Task to carry out:
Your task is to retype each line of the data below exactly.

------------------------------------------------------------------------

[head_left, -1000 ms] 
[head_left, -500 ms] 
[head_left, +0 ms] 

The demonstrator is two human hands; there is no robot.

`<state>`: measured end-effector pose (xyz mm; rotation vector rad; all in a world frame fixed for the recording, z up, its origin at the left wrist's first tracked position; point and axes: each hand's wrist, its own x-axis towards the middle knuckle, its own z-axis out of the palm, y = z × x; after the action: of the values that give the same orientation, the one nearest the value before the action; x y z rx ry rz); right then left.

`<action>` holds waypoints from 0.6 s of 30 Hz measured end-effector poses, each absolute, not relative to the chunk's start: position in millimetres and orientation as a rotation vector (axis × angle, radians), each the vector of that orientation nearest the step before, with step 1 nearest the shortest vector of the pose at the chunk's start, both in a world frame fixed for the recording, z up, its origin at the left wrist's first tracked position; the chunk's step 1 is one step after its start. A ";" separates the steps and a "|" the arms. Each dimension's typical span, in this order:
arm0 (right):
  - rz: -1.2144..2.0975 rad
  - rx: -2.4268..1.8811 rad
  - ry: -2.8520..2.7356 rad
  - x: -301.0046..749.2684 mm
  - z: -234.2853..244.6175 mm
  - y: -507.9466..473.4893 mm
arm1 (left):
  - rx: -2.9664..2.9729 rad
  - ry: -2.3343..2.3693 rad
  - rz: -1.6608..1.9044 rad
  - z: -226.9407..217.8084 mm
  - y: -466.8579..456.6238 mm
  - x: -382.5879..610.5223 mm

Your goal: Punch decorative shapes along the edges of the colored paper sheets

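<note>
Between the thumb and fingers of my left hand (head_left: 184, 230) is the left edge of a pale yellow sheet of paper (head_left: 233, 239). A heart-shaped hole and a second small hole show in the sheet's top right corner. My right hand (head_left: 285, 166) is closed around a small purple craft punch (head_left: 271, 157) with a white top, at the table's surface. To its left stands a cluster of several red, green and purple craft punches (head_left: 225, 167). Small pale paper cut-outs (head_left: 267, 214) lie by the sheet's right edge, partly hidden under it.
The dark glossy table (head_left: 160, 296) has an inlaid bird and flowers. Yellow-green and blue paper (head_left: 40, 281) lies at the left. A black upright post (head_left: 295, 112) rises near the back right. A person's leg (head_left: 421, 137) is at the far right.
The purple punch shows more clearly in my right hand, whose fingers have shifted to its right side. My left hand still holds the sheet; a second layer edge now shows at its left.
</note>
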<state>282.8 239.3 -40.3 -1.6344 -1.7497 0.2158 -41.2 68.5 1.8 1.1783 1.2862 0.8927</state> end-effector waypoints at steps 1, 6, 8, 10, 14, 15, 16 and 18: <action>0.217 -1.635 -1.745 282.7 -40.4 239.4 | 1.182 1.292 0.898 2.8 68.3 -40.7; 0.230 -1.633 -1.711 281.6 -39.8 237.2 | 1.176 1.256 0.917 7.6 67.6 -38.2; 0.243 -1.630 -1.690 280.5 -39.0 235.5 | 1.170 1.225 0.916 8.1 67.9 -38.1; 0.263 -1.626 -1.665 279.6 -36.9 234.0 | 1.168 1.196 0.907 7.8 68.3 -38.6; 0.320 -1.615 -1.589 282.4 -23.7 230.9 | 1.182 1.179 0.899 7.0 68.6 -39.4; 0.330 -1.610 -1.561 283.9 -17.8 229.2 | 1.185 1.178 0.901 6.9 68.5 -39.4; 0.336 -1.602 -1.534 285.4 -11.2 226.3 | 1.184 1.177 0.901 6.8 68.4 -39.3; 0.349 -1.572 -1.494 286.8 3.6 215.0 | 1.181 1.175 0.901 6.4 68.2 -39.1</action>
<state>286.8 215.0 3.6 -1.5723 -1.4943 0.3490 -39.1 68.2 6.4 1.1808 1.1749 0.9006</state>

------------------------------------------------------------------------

Your solution:
[head_left, -1000 ms] 
[head_left, -500 ms] 
[head_left, +0 ms] 

The demonstrator is two human hands; there is no robot.

`<state>`: measured end-effector pose (xyz mm; rotation vector rad; all in a world frame fixed for the recording, z up, its origin at the left wrist's first tracked position; point and axes: each hand's wrist, its own x-axis towards the middle knuckle, its own z-axis out of the palm, y = z × x; after the action: of the values that give the same orientation, the one nearest the value before the action; x y z rx ry rz); right then left.

`<action>` holds waypoints from 0.6 s of 30 Hz measured end-effector poses, each absolute, not relative to the chunk's start: position in millimetres and orientation as a rotation vector (axis × angle, radians), each the vector of that orientation nearest the step before, with step 1 nearest the shortest vector of the pose at the chunk's start, both in a world frame fixed for the recording, z up, its origin at the left wrist's first tracked position; the chunk's step 1 is one step after its start. A ";" separates the steps and a "|" the arms. Each dimension's typical span, in this order:
arm0 (right):
  - rz: -1.2144..2.0975 rad
  - rx: -2.4268..1.8811 rad
  - ry: -2.8520..2.7356 rad
  - x: -301.0046..749.2684 mm
  - z: -234.2853..244.6175 mm
  - y: -507.9466..473.4893 mm
arm1 (left):
  - rx: -2.9664..2.9729 rad
  - ry: -2.3343..2.3693 rad
  - rz: -1.6608..1.9044 rad
  - z: -226.9407..217.8084 mm
  - y: -466.8579..456.6238 mm
  - x: -382.5879..610.5223 mm

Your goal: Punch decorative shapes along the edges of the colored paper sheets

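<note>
Between the thumb and fingers of my left hand (head_left: 184, 230) is the left edge of a pale yellow sheet of paper (head_left: 233, 239). A heart-shaped hole and a second small hole show in the sheet's top right corner. My right hand (head_left: 285, 166) is closed around a small purple craft punch (head_left: 271, 157) with a white top, at the table's surface. To its left stands a cluster of several red, green and purple craft punches (head_left: 225, 167). Small pale paper cut-outs (head_left: 267, 214) lie by the sheet's right edge, partly hidden under it.
The dark glossy table (head_left: 160, 296) has an inlaid bird and flowers. Yellow-green and blue paper (head_left: 40, 281) lies at the left. A black upright post (head_left: 295, 112) rises near the back right. A person's leg (head_left: 421, 137) is at the far right.
The purple punch shows more clearly in my right hand, whose fingers have shifted to its right side. My left hand still holds the sheet; a second layer edge now shows at its left.
</note>
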<state>282.8 239.3 -40.3 -1.6344 -1.7497 0.2158 -41.2 68.5 1.8 1.1783 1.2862 0.8927</state> end-effector waypoints at steps 1, 6, 8, 10, 14, 15, 16 and 18: <action>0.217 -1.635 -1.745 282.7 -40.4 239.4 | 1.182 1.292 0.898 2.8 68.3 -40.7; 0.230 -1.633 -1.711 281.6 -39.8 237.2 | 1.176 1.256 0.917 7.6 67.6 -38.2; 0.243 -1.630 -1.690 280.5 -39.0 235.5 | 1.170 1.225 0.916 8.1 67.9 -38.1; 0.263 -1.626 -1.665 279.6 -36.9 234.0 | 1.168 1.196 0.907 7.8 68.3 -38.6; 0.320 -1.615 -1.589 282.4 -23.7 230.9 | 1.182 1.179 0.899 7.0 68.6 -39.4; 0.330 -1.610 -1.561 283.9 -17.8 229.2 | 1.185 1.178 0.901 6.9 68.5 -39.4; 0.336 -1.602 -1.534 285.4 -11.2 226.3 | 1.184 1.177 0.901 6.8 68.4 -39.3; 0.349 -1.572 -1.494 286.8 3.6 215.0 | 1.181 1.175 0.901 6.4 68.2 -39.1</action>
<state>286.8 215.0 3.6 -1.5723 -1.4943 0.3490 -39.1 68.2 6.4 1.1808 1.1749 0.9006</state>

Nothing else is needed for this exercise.